Passing new fields to an object
Paulo da Silva
p_s_d_a_s_i_l_v_a_ns at netcabo.pt
Fri Jun 12 23:33:29 EDT 2015
On 13-06-2015 02:25, Steven D'Aprano wrote:
> On Fri, 12 Jun 2015 16:53:08 +0100, Paulo da Silva wrote:
>
...
>
> You should use SimpleNamespace, as Peter suggests, but *not* subclass it.

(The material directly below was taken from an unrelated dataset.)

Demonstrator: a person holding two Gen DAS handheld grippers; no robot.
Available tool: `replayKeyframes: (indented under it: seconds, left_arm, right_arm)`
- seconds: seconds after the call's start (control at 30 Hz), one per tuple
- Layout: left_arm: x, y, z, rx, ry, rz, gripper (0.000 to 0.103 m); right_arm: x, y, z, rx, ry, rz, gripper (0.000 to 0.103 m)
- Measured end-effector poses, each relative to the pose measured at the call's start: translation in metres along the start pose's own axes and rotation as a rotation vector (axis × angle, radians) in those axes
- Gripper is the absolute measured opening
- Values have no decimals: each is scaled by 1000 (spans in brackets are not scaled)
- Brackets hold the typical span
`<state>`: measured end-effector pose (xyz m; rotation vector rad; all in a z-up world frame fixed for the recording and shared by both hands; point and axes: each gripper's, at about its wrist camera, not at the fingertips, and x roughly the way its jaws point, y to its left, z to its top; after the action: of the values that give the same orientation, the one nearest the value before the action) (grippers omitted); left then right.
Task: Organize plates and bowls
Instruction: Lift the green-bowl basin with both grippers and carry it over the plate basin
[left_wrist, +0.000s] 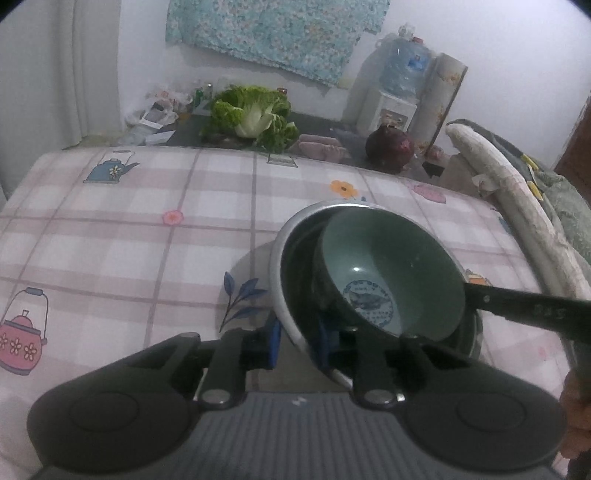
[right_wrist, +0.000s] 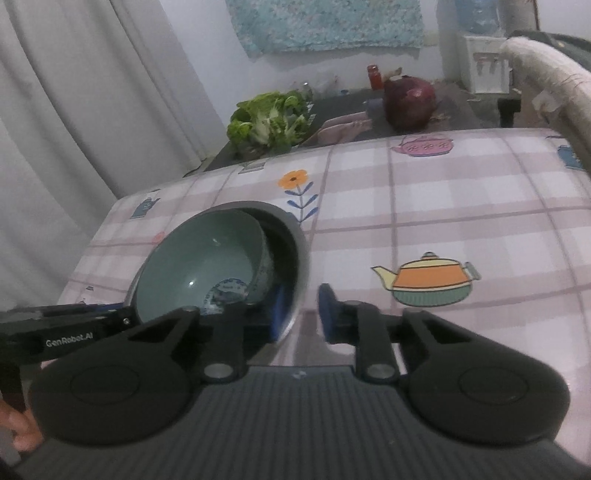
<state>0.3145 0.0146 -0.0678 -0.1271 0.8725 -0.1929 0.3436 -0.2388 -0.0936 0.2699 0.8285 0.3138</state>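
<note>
We see the left gripper (left_wrist: 299, 345) with its fingers (left_wrist: 273, 343) drawn in on the near wall of the large bowl (left_wrist: 286, 258): one blue pad sits outside the pale wall and the other inside, against the dark interior. The rim passes straight between them, and the lower part of the wall is hidden behind the black finger arms.

Just beyond the fingers, the green bowl (left_wrist: 388, 266) lies tilted inside the large bowl, leaning towards the right-hand finger. A blue print marks its bottom, too blurred for us to read. Its underside is hidden.

From the right wrist view, the right gripper (right_wrist: 303, 312) straddles the opposite side of the same large bowl, with one pad inside and the other outside the grey rim. The fingers are closed on that wall, though motion blur smears the outer pad, so we cannot make out its contact clearly. To the left of these fingers, the tip of the left gripper meets the bowls, but the green bowl covers the exact spot.

Both bowls rest on the desk (left_wrist: 147, 240), which is covered by a checked cloth with teapot prints. Far ahead of the fingers lie leafy greens (left_wrist: 255, 110). A hand is cut off at the edge of each view.
</note>
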Motion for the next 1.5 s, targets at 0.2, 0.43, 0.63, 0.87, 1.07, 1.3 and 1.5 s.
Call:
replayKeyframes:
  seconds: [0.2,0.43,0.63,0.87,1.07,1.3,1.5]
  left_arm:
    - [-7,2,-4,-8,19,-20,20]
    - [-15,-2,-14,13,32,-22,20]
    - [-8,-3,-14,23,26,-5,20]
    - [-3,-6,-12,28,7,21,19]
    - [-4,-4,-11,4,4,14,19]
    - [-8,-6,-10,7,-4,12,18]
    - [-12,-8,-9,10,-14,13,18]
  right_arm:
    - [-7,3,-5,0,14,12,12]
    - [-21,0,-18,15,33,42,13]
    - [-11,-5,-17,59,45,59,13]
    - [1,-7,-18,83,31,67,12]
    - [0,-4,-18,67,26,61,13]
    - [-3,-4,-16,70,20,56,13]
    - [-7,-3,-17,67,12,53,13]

> If you subclass it and add methods:
>
> class C(SimpleNamespace):
> def foo(self, arg):
> print("called foo")
>
>
> then you risk overriding foo method, as above. If you don't add methods,
> there is no need to subclass.
>
> Instead, use composition: your class should *contain* a SimpleNamespace,
> not *be* one:
>
> class C:
> def __init__(self, **param):
> self.ns = SimpleNamespace(param)
> def __getattr__(self, attrname):
> return getattr(self.ns, attrname)
> def foo(self, arg):
> print("called foo")
>
>
> instance = C(a=1, b=2, foo=3)
> # later
> instance.foo("x") # prints "called foo"
>
>
> The special method __getattr__ only runs if the attribute name is not
> found in the usual way, so the method foo will continue to be found and
> not be overridden by the param foo.
Always learning!
Thanks a lot.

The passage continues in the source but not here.